Kerusakan gardan pada motor matic sering datang pelan, tetapi dampaknya bisa membuat biaya servis membengkak tajam. Saat oli gardan tidak lagi bekerja optimal, perlindungan pada roda gigi transmisi akhir ikut melemah dan risiko kerusakan komponen meningkat.
Masalah ini kerap luput diperhatikan karena gejalanya tidak selalu muncul secara tiba-tiba. Padahal, ada beberapa tanda yang bisa dirasakan lebih dulu sebelum kerusakan berkembang menjadi lebih serius.
Suara dengung dari belakang motor menjadi sinyal awal yang paling mudah dikenali
Salah satu tanda paling umum adalah munculnya suara dengung dari bagian belakang motor. Bunyi ini biasanya terdengar lebih jelas saat motor melaju atau ketika pengendara melakukan akselerasi.
Menurut penjelasan mekanik, suara kasar tersebut muncul karena oli gardan yang terlalu lama dipakai tidak lagi mampu meredam gesekan antar roda gigi dengan baik. Jika terus diabaikan, gangguan ini dapat merembet ke komponen gardan lainnya.
Roda gigi gardan lebih cepat aus jika pelumasan menurun
Oli gardan berfungsi melindungi roda gigi pada sistem transmisi akhir motor matic. Ketika kualitasnya menurun atau volumenya berkurang, gesekan antar komponen meningkat dan permukaan gigi lebih cepat mengalami keausan.
Kerusakan jenis ini sering tidak langsung terasa karena berlangsung perlahan. Namun saat kondisinya sudah parah, performa gardan bisa turun drastis dan penggantian komponen baru menjadi sulit dihindari.
Tarikan motor terasa berat dan respons ikut menurun
Motor matic yang sehat umumnya memiliki akselerasi yang halus dan responsif. Jika gardan bekerja tanpa pelumasan yang baik, penyaluran tenaga dari mesin ke roda belakang menjadi tidak efisien.
Akibatnya, tarikan motor terasa lebih berat dan tenaga seolah tertahan. Kondisi ini juga dapat membuat konsumsi bahan bakar menjadi lebih boros, terutama saat motor membawa penumpang, barang, atau melintasi tanjakan.
Kerusakan internal gardan bisa memicu biaya perbaikan besar
Bahaya terbesar muncul ketika oli gardan yang lama terus dipakai hingga tercampur serpihan logam hasil gesekan roda gigi. Partikel ini ikut bersirkulasi dan dapat mengikis permukaan gear serta merusak bearing.

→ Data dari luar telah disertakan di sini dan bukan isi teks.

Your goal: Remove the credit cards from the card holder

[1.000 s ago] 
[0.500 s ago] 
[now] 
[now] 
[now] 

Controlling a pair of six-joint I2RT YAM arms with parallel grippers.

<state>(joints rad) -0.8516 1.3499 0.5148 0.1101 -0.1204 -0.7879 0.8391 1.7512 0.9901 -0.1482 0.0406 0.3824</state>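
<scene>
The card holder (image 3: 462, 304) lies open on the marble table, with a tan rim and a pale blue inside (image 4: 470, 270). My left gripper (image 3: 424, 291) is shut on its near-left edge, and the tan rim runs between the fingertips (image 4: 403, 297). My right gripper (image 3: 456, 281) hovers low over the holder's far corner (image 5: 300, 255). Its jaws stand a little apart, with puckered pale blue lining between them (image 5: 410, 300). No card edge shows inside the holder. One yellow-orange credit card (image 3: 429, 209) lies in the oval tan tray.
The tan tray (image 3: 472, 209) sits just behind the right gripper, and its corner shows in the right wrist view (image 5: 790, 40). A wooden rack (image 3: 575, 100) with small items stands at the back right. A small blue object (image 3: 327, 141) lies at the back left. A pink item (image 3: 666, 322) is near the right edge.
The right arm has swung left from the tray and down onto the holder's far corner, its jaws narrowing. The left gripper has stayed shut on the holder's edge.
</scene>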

Saat kerusakan internal sudah terjadi, biaya yang harus dikeluarkan tidak lagi kecil. Pemilik motor bukan hanya berpotensi membeli suku cadang baru, tetapi juga menanggung ongkos jasa perbaikan.

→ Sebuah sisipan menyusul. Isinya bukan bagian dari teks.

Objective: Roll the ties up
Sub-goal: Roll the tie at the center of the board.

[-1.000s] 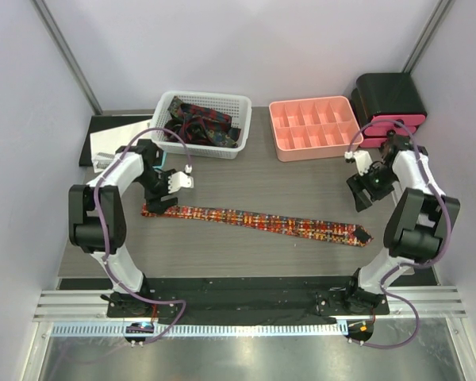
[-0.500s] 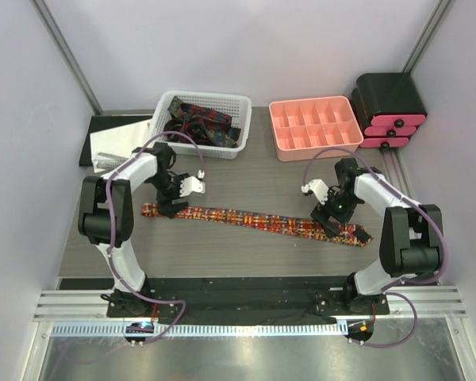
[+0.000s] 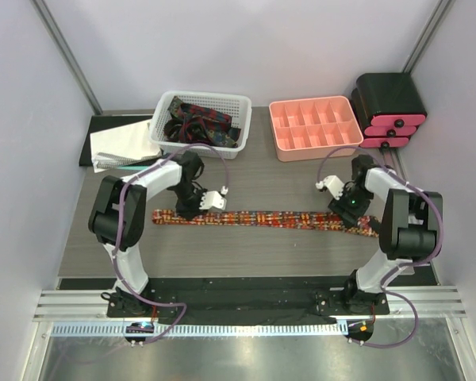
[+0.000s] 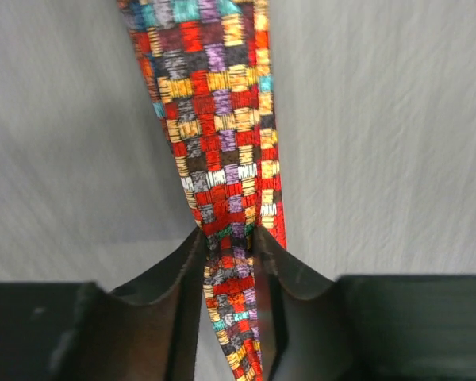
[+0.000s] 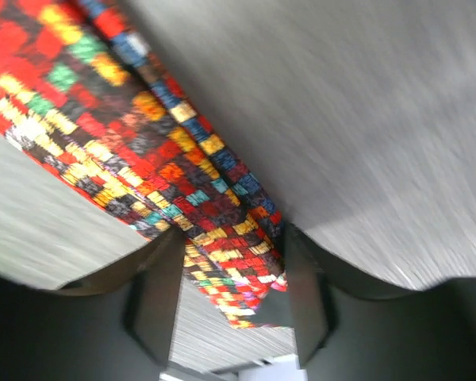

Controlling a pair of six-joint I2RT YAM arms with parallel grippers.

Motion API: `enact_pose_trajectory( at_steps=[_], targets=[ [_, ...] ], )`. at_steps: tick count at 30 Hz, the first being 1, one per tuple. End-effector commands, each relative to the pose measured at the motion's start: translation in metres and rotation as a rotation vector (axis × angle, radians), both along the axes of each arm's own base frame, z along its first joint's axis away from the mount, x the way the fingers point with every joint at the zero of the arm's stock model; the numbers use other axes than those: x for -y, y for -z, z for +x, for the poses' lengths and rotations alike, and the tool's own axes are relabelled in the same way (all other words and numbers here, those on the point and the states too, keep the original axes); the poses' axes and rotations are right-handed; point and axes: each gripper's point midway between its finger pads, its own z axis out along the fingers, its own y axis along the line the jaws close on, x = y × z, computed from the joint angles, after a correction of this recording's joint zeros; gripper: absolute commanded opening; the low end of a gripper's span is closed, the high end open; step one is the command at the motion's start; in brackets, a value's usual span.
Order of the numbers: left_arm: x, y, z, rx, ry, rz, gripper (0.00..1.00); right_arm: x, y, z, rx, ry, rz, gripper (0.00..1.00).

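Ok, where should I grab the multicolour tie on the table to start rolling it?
Probably near an end, pinching across the width from straight above. The red multicolour tie lies flat and full length on the table, so its two long edges are what can be pinched. The left end effector grips it this way.

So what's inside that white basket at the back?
A tangle of dark patterned ties, reds and navy, fills the white basket. How many there are, and anything lying beneath them on the basket floor, is hidden by the pile itself.
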Motion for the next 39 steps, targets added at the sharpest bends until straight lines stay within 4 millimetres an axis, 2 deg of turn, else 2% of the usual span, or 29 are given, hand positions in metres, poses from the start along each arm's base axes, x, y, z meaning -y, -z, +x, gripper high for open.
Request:
enact_pose_trajectory(
  at_steps=[1, 4, 6, 9, 10, 12, 13, 15, 16, 18, 19, 20, 22, 23, 24, 25, 26, 27, 28, 29, 30, 31, 32, 33, 34, 35, 36, 38, 39],
  targets=[
    [0.041, 0.008, -0.028, -0.055, -0.008, -0.022, 0.28, 0.063, 0.02, 0.03, 0.028, -0.001, -0.136, 0.51],
    [0.074, 0.004, -0.024, -0.051, -0.05, -0.059, 0.26, 0.1, 0.026, 0.035, 0.004, 0.034, -0.182, 0.48],
    [0.091, 0.003, -0.024, -0.069, -0.096, -0.073, 0.26, 0.124, 0.034, 0.031, -0.016, 0.07, -0.199, 0.48],
    [0.129, 0.004, -0.018, -0.081, -0.115, -0.107, 0.25, 0.158, 0.036, 0.04, -0.013, 0.115, -0.242, 0.47],
    [0.139, 0.005, -0.018, -0.087, -0.124, -0.114, 0.27, 0.163, 0.031, 0.049, 0.009, 0.125, -0.25, 0.48],
    [0.146, 0.004, -0.016, -0.094, -0.135, -0.123, 0.28, 0.161, 0.026, 0.053, 0.021, 0.132, -0.233, 0.54],
    [0.146, 0.001, -0.017, -0.103, -0.14, -0.122, 0.3, 0.161, 0.013, 0.059, 0.054, 0.139, -0.229, 0.57],
    [0.139, -0.005, -0.017, -0.098, -0.145, -0.127, 0.35, 0.146, 0.0, 0.059, 0.065, 0.15, -0.166, 0.62],
    [0.139, -0.021, -0.016, -0.084, -0.129, -0.171, 0.43, 0.141, -0.018, 0.065, 0.112, 0.157, -0.136, 0.64],
    [0.126, -0.04, -0.019, -0.096, -0.143, -0.215, 0.52, 0.119, -0.038, 0.062, 0.137, 0.165, -0.047, 0.7],
    [0.126, -0.051, -0.021, -0.101, -0.134, -0.263, 0.6, 0.112, -0.058, 0.063, 0.185, 0.17, -0.029, 0.72],
    [0.123, -0.079, -0.02, -0.058, -0.136, -0.321, 0.62, 0.101, -0.067, 0.058, 0.184, 0.173, 0.007, 0.75],
    [0.109, -0.102, -0.016, -0.026, -0.176, -0.392, 0.71, 0.072, -0.089, 0.062, 0.238, 0.161, 0.101, 0.79],
    [0.108, -0.134, -0.019, 0.029, -0.174, -0.478, 0.75, 0.059, -0.107, 0.059, 0.275, 0.154, 0.131, 0.82],
    [0.099, -0.144, -0.015, 0.056, -0.201, -0.513, 0.8, 0.041, -0.117, 0.06, 0.304, 0.156, 0.187, 0.85],
    [0.095, -0.159, -0.014, 0.102, -0.204, -0.549, 0.99, 0.023, -0.128, 0.063, 0.333, 0.13, 0.223, 0.88],
    [0.09, -0.181, -0.016, 0.163, -0.247, -0.584, 1.0, 0.009, -0.148, 0.065, 0.397, 0.109, 0.244, 0.96],
    [0.091, -0.186, -0.012, 0.22, -0.257, -0.615, 1.0, -0.009, -0.158, 0.067, 0.426, 0.115, 0.313, 1.0],
    [0.091, -0.19, -0.014, 0.239, -0.269, -0.644, 0.99, -0.022, -0.17, 0.075, 0.482, 0.093, 0.345, 1.0],
    [0.087, -0.174, -0.025, 0.211, -0.292, -0.631, 1.0, -0.044, -0.188, 0.076, 0.54, 0.041, 0.388, 1.0],
    [0.081, -0.176, -0.033, 0.243, -0.268, -0.626, 1.0, -0.061, -0.191, 0.074, 0.553, 0.023, 0.455, 1.0],
    [0.076, -0.168, -0.044, 0.245, -0.188, -0.6, 1.0, -0.085, -0.208, 0.081, 0.613, -0.009, 0.58, 1.0],
    [0.069, -0.157, -0.054, 0.242, -0.127, -0.564, 1.0, -0.103, -0.216, 0.081, 0.625, -0.019, 0.66, 1.0],
    [0.065, -0.153, -0.054, 0.276, -0.077, -0.54, 0.97, -0.115, -0.217, 0.077, 0.623, -0.023, 0.723, 1.0],
    [0.061, -0.149, -0.054, 0.275, -0.066, -0.525, 0.92, -0.13, -0.23, 0.085, 0.647, -0.007, 0.82, 1.0],
    [0.049, -0.146, -0.049, 0.285, -0.067, -0.516, 0.9, -0.154, -0.227, 0.085, 0.619, -0.016, 0.845, 1.0],
    [0.046, -0.144, -0.048, 0.288, -0.031, -0.535, 0.88, -0.169, -0.218, 0.093, 0.586, 0.008, 0.832, 1.0],
    [0.031, -0.139, -0.042, 0.279, -0.071, -0.543, 0.86, -0.197, -0.194, 0.086, 0.459, 0.0, 0.77, 0.97],
    [0.029, -0.136, -0.048, 0.248, -0.055, -0.547, 0.83, -0.224, -0.193, 0.078, 0.394, -0.03, 0.787, 0.97]
  ],
)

Penggantian oli gardan jauh lebih murah dibanding memperbaiki kerusakan
Perawatan ini sebenarnya tergolong murah dan biayanya relatif terjangkau, hanya berkisar puluhan ribu rupiah. Angka itu jauh lebih ringan dibandingkan biaya perbaikan komponen yang telanjur rusak, yang bisa mencapai ratusan ribu hingga jutaan rupiah tergantung tingkat kerusakannya.

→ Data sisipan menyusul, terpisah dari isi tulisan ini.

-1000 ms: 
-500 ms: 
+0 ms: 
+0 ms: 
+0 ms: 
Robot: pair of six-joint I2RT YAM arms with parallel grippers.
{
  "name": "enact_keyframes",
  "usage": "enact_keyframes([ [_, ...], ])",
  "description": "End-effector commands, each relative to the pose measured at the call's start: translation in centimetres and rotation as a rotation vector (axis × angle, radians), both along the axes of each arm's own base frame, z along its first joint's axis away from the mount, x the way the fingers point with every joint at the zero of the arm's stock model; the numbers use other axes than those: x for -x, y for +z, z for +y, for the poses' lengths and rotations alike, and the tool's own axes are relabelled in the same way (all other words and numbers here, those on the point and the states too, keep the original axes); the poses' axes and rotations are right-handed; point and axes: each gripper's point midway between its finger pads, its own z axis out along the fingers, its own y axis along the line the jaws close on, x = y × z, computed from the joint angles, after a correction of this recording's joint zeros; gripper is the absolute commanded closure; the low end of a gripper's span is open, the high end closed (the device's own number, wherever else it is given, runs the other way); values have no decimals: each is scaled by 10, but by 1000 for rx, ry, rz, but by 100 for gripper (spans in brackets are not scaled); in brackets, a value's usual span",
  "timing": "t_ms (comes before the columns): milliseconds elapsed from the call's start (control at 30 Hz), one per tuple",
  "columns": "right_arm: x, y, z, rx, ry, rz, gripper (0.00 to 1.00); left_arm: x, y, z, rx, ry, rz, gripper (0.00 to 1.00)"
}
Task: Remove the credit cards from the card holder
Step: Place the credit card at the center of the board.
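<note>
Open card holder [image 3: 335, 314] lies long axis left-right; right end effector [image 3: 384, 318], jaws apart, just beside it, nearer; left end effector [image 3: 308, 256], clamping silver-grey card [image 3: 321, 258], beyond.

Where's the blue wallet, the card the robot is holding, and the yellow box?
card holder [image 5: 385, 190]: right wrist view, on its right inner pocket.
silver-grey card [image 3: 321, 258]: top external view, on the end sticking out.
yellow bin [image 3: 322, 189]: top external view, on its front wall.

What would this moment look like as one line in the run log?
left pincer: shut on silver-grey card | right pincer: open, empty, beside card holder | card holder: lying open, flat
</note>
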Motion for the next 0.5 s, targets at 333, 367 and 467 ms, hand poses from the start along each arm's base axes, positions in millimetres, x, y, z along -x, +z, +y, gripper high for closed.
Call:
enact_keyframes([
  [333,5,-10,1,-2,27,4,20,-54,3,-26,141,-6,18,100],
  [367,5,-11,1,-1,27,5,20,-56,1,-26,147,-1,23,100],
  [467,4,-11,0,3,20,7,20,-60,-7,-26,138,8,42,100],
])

Para mekanik menyarankan oli gardan diganti setiap 8.000 hingga 12.000 kilometer. Patokan lainnya, penggantian bisa dilakukan sekitar dua kali pergantian oli mesin agar pelumasan roda gigi tetap terjaga.
| Tanda | Dampak | Implikasi Servis |
|---|---|---|
| Suara dengung dari belakang | Gesekan roda gigi tidak lagi teredam dengan baik | Berisiko merembet ke komponen gardan lain |
| Roda gigi lebih cepat aus | Permukaan gear terkikis perlahan | Komponen bisa perlu diganti |
| Tarikan terasa berat | Tenaga tidak tersalurkan efisien | Kenyamanan dan efisiensi berkendara menurun |
| Kerusakan internal gardan | Serpihan logam merusak gear dan bearing | Biaya perbaikan bisa mencapai jutaan rupiah |
Dengan perawatan yang dilakukan tepat waktu, risiko gesekan berlebih bisa ditekan dan usia pakai gardan dapat lebih panjang. Karena itu, pemilik motor matic perlu peka terhadap perubahan suara, tarikan, dan respons kendaraan sebelum masalah kecil berubah menjadi beban biaya yang besar.